Rapid transit station in Sestao, Basque Country, Spain

Urbinaga is a station on Line 2 of the Bilbao Metro. It is located in the neighborhood of Simondrogas, in the municipality of Sestao, next to the Sestao water treatment plant and in proximity to the Lasesarre football stadium. It was opened on 13 April 2002.

==History==
The location of the station, next to a large water treatment plant and on a relatively sparsely populated area, was chosen due to its strategic position within the Metro Bilbao network, being the only point apart from Bilbao-Abando railway station and San Mamés station where the metro tracks are in very close proximity to those of Cercanías Bilbao, a commuter rail service serving the left bank of the Bilbao estuary: the tracks from Cercanías C-1 and C-2 lines are located directly below the station.

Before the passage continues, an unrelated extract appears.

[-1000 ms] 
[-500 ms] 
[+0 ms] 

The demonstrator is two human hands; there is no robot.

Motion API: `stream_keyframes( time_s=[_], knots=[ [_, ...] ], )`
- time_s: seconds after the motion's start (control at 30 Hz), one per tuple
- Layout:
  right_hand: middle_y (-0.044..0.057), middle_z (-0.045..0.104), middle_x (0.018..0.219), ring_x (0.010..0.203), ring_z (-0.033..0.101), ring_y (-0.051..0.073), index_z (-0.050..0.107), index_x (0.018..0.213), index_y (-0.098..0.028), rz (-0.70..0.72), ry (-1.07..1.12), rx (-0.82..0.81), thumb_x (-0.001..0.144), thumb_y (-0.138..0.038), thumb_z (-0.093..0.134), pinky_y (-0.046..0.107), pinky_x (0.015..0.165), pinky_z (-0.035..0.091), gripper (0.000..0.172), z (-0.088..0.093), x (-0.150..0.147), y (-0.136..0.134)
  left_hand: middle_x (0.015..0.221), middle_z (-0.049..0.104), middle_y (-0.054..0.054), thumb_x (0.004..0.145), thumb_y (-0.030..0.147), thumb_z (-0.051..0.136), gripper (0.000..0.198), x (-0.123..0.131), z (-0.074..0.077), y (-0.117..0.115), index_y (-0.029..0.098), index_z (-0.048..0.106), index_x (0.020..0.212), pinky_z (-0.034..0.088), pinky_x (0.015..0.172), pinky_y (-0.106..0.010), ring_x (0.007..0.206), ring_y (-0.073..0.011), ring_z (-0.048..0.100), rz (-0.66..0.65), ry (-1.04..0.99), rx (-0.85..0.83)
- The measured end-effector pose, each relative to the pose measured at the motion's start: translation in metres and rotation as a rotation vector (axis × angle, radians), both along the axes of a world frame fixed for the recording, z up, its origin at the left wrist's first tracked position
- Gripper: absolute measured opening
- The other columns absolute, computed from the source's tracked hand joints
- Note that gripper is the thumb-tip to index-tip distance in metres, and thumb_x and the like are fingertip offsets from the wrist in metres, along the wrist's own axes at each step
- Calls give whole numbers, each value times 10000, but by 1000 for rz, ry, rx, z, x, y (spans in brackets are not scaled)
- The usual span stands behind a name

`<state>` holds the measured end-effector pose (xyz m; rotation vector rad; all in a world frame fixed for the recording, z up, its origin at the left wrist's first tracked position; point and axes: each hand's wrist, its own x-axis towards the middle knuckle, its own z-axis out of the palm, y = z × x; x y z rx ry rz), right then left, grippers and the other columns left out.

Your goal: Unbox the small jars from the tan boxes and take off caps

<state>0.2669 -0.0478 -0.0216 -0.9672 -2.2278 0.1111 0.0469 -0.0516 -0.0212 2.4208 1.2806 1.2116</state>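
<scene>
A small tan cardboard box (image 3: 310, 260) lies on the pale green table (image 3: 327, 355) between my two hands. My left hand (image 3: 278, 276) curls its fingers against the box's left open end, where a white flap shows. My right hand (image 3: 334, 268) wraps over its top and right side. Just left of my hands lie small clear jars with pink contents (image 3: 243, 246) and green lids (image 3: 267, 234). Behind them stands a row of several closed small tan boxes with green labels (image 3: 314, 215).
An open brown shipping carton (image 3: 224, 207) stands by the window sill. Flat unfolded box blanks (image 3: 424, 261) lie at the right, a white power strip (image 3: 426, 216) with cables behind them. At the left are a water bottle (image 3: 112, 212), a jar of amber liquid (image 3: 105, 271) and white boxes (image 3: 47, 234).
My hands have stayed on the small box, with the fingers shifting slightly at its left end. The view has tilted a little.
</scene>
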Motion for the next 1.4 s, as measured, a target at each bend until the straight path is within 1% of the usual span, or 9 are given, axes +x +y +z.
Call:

The project of construction an interchange station between the metro and Cercanías at Urbinaga was first announced in 2009, with an agreement for its construction signed between Adif and the Biscay Transport Consortium in 2011. The project was to be executed in phases, with the first one expected to begin in autumn of 2011 involving the setting of new railway tracks for Cercanías and the construction of a new station for the service, linking it to the existing metro station. However, the project was delayed and it was not until 2017 when the Ministry of Environment published the environmental impact report, giving green light to the construction of the project. As of June 2022, construction has not yet started.

==Station layout==
Urbinaga station is an elevated station located entirely on a curved viaduct, due to the necessity of adapting to the difficult orography of the area. The station's hall and main entrance are located on the ground floor, with two tracks and platforms on the elevated portion of the station.

===Access===
- Maestro José St.
- Maestro José St.

==Services==
The station is served by Line 2 from Basauri to Kabiezes. The station is also served by Bizkaibus regional bus services.